Special Issue Information

Dear Colleagues,

Hereditary breast and ovarian cancer is a highly heterogeneous genetic disease with more than 20 known or proposed susceptibility genes. The advent of next-generation sequencing has opened up the opportunity for testing many breast and/or ovarian cancer genes and the detection of thousands of variants. However, a significant proportion of them are variants of unknown clinical significance (VUS) with an undefined cancer risk. The elucidation of their role in carcinogenesis will guide clinical management and thus contribute to cancer prevention and the development of tailored therapies. Variant classification has significantly improved through the research efforts of multidisciplinary international consortia (such as the Evidence-based Network for the Interpretation of Mutant Alleles (ENIGMA), or ClinGen Variant Curation Expert Panels) focused on developing and applying methods to identify and report clinically actionable variants in breast–ovarian cancer genes. Clinical and epidemiological data of patients in combination with functional studies addressing the impact on RNA splicing and protein function provide key information for the clinical interpretation of variants. We therefore welcome articles on the clinical interpretation of genetic variants (particularly VUS) in susceptibility genes via genetic, multifactorial approaches or their impact on protein function, RNA splicing or other gene-expression mechanisms. We will also consider reports on the mutation screening of multigene panel testing in important cohorts of breast/ovarian cancer patients.
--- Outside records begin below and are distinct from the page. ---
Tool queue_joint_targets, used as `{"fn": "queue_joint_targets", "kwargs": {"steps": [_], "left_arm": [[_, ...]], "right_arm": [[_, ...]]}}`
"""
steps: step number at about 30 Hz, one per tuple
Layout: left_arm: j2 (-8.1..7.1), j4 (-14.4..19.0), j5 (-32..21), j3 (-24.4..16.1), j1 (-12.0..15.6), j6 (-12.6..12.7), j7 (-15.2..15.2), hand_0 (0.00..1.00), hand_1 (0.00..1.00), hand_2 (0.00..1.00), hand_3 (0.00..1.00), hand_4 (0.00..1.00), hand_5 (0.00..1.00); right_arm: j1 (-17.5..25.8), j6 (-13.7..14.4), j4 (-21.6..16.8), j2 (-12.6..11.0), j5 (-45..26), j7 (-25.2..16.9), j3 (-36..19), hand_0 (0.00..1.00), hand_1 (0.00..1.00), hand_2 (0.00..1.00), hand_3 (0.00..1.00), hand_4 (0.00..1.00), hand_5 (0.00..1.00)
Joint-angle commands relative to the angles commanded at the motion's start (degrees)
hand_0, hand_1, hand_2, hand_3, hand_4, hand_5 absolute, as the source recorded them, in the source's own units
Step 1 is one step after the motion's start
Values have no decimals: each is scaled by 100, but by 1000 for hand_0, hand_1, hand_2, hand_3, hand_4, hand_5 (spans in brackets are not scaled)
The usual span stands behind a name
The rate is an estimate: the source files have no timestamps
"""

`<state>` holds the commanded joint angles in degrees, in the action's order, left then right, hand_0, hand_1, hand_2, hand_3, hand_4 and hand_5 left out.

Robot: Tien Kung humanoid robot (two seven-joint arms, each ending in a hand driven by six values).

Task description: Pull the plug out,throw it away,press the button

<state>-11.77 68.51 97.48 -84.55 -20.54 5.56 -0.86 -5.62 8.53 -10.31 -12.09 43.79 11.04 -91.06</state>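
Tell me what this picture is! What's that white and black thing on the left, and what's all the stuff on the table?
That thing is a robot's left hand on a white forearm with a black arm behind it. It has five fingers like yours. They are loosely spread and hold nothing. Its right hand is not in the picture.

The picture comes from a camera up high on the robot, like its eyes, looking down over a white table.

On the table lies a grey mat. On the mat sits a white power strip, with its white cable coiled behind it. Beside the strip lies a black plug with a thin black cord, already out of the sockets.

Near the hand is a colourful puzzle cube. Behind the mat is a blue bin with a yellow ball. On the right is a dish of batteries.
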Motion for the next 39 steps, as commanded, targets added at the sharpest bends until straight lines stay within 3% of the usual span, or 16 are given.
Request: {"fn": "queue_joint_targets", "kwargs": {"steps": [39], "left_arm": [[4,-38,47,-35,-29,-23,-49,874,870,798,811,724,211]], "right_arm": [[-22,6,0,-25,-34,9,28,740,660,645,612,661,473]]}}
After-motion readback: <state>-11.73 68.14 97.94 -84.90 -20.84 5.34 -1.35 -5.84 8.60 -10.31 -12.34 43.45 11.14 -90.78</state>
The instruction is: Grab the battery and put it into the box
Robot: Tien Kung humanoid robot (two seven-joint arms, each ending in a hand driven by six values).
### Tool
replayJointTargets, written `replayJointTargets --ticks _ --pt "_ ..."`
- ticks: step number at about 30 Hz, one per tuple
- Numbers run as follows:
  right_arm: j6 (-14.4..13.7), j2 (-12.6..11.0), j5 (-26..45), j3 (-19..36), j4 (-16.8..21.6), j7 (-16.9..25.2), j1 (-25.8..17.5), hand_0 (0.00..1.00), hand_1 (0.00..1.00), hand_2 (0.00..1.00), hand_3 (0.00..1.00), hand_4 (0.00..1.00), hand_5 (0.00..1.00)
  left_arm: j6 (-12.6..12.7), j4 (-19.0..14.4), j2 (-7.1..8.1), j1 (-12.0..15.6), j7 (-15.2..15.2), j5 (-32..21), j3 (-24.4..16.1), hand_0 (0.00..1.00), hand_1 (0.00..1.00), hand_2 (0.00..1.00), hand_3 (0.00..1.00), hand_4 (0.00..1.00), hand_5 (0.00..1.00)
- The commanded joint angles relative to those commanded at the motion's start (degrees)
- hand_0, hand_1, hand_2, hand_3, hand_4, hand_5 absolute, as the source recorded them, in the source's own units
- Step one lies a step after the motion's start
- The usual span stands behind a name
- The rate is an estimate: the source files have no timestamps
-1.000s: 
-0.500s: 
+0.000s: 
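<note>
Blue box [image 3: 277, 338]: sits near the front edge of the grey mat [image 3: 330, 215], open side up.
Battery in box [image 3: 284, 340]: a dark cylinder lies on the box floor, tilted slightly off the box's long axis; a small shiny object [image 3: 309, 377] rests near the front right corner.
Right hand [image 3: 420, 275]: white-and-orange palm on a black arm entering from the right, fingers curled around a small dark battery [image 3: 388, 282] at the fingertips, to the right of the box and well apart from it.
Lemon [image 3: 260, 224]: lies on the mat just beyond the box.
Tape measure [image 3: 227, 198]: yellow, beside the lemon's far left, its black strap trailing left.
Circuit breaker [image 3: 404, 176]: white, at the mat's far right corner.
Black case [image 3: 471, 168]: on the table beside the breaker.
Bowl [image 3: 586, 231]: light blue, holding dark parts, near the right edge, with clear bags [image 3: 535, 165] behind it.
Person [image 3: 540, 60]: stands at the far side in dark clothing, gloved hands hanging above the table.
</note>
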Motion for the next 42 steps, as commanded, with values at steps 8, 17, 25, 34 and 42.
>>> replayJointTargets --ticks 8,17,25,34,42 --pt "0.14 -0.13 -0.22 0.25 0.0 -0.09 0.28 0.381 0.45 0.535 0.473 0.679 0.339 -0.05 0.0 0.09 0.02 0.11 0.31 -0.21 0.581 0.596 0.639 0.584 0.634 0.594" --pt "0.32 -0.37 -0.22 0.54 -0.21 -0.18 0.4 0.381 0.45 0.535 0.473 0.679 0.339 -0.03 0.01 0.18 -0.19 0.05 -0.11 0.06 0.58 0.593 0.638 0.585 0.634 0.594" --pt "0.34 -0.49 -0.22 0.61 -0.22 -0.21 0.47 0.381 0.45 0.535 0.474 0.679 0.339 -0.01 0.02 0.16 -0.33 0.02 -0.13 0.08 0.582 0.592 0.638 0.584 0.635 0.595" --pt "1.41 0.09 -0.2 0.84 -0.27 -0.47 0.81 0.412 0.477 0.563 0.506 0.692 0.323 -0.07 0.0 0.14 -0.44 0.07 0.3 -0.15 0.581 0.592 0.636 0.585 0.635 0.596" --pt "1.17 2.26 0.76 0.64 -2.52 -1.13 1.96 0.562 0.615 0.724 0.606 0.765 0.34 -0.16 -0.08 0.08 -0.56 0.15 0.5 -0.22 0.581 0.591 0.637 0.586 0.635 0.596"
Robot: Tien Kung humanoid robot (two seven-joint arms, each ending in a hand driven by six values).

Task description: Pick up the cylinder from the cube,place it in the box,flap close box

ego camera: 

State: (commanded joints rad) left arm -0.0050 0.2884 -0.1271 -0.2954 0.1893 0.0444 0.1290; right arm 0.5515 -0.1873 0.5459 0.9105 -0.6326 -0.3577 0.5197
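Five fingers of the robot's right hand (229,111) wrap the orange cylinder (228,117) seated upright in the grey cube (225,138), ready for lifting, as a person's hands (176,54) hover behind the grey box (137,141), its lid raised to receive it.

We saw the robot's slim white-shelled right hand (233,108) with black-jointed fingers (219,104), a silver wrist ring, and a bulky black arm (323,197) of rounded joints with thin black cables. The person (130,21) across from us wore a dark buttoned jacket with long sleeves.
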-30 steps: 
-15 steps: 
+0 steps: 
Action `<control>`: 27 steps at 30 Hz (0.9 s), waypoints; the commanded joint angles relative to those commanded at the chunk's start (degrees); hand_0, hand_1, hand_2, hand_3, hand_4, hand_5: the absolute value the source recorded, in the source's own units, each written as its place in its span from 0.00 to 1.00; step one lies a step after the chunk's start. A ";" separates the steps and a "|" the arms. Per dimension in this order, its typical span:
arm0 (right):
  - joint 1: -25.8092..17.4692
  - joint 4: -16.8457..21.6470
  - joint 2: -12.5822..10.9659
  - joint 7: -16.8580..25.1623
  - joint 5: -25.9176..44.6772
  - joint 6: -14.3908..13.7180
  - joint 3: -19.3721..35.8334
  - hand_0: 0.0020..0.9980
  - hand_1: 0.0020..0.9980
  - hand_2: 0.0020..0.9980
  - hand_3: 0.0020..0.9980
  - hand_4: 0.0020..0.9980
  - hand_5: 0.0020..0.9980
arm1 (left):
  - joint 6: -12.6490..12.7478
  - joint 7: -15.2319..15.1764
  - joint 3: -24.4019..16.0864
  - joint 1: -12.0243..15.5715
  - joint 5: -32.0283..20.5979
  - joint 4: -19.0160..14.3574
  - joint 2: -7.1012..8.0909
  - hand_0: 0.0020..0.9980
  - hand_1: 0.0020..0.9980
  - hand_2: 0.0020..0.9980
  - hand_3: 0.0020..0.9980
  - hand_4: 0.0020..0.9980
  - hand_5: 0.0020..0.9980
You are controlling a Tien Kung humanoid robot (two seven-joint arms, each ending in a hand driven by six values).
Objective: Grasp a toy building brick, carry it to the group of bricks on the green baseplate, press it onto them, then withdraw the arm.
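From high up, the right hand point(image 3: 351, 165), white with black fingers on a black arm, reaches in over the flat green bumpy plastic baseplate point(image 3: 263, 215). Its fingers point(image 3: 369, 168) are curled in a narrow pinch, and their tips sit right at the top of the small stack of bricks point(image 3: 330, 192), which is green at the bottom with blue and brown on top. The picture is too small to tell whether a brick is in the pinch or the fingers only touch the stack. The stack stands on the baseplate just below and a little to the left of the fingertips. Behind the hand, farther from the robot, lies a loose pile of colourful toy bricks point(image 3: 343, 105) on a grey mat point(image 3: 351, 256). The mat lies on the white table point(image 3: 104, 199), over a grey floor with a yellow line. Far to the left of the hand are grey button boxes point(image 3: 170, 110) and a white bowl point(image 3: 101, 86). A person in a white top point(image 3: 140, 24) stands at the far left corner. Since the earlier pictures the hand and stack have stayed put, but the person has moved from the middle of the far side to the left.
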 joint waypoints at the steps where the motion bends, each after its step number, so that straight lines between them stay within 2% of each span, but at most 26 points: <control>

Articles developing gene specific ACMG standards and guidelines are also welcome.

Dr. Eladio A. Velasco
Dr. Maaike P. G. Vreeswijk
Dr. Miguel De la Hoya
Guest Editors

Manuscript Submission Information

Manuscripts should be submitted online at www.mdpi.com by registering and logging in to this website. Once you are registered, click here to go to the submission form. Manuscripts can be submitted until the deadline. All papers will be peer-reviewed. Accepted papers will be published continuously in the journal (as soon as accepted) and will be listed together on the special issue website. Research articles, review articles as well as short communications are invited. For planned papers, a title and short abstract (about 100 words) can be sent to the Editorial Office for announcement on this website.

Submitted manuscripts should not have been published previously, nor be under consideration for publication elsewhere (except conference proceedings papers). All manuscripts are thoroughly refereed through a single-blind peer-review process. A guide for authors and other relevant information for submission of manuscripts is available on the Instructions for Authors page. Cancers is an international peer-reviewed open access monthly journal published by MDPI.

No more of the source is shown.